Activity -
Please retype all of the data below, word for word.

Collected material -
↓
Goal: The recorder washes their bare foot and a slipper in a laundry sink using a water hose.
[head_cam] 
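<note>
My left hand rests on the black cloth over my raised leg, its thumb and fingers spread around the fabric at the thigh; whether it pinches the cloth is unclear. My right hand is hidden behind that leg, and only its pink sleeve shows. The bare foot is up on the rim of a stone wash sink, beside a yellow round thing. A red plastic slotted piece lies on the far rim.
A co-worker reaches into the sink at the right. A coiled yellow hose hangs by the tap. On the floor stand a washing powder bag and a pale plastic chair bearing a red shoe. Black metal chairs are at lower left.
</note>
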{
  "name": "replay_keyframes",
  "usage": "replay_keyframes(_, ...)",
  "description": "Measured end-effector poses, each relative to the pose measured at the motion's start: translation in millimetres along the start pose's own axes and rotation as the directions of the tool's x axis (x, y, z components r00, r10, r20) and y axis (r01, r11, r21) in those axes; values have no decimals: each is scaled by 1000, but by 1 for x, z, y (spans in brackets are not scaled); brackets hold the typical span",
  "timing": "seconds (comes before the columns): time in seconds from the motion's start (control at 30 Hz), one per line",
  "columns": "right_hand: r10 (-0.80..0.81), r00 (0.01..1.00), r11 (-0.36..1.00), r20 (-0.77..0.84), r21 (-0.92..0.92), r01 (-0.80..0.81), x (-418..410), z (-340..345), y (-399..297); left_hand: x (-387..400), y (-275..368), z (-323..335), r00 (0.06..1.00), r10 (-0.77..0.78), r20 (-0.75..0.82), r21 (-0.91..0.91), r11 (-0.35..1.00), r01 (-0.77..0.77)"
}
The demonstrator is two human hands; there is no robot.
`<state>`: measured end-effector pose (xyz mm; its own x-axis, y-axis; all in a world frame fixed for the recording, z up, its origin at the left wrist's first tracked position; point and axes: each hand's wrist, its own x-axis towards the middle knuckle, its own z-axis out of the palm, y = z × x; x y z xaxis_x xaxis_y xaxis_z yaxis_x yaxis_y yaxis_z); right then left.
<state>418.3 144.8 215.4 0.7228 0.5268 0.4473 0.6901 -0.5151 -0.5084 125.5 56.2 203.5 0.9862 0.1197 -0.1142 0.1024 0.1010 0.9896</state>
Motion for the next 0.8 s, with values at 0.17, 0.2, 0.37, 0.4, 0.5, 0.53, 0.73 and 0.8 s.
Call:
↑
Written answer -
Goal: The recorder washes their bare foot and a slipper in a laundry sink using a water hose.
[head_cam] 
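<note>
My left hand rests on the black cloth over my raised leg, its thumb and fingers spread around the fabric at the thigh; whether it pinches the cloth is unclear. My right hand is hidden behind that leg, and only its pink sleeve shows. The bare foot is up on the rim of a stone wash sink, beside a yellow round thing. A red plastic slotted piece lies on the far rim.
A co-worker reaches into the sink at the right. A coiled yellow hose hangs by the tap. On the floor stand a washing powder bag and a pale plastic chair bearing a red shoe. Black metal chairs are at lower left.
</note>
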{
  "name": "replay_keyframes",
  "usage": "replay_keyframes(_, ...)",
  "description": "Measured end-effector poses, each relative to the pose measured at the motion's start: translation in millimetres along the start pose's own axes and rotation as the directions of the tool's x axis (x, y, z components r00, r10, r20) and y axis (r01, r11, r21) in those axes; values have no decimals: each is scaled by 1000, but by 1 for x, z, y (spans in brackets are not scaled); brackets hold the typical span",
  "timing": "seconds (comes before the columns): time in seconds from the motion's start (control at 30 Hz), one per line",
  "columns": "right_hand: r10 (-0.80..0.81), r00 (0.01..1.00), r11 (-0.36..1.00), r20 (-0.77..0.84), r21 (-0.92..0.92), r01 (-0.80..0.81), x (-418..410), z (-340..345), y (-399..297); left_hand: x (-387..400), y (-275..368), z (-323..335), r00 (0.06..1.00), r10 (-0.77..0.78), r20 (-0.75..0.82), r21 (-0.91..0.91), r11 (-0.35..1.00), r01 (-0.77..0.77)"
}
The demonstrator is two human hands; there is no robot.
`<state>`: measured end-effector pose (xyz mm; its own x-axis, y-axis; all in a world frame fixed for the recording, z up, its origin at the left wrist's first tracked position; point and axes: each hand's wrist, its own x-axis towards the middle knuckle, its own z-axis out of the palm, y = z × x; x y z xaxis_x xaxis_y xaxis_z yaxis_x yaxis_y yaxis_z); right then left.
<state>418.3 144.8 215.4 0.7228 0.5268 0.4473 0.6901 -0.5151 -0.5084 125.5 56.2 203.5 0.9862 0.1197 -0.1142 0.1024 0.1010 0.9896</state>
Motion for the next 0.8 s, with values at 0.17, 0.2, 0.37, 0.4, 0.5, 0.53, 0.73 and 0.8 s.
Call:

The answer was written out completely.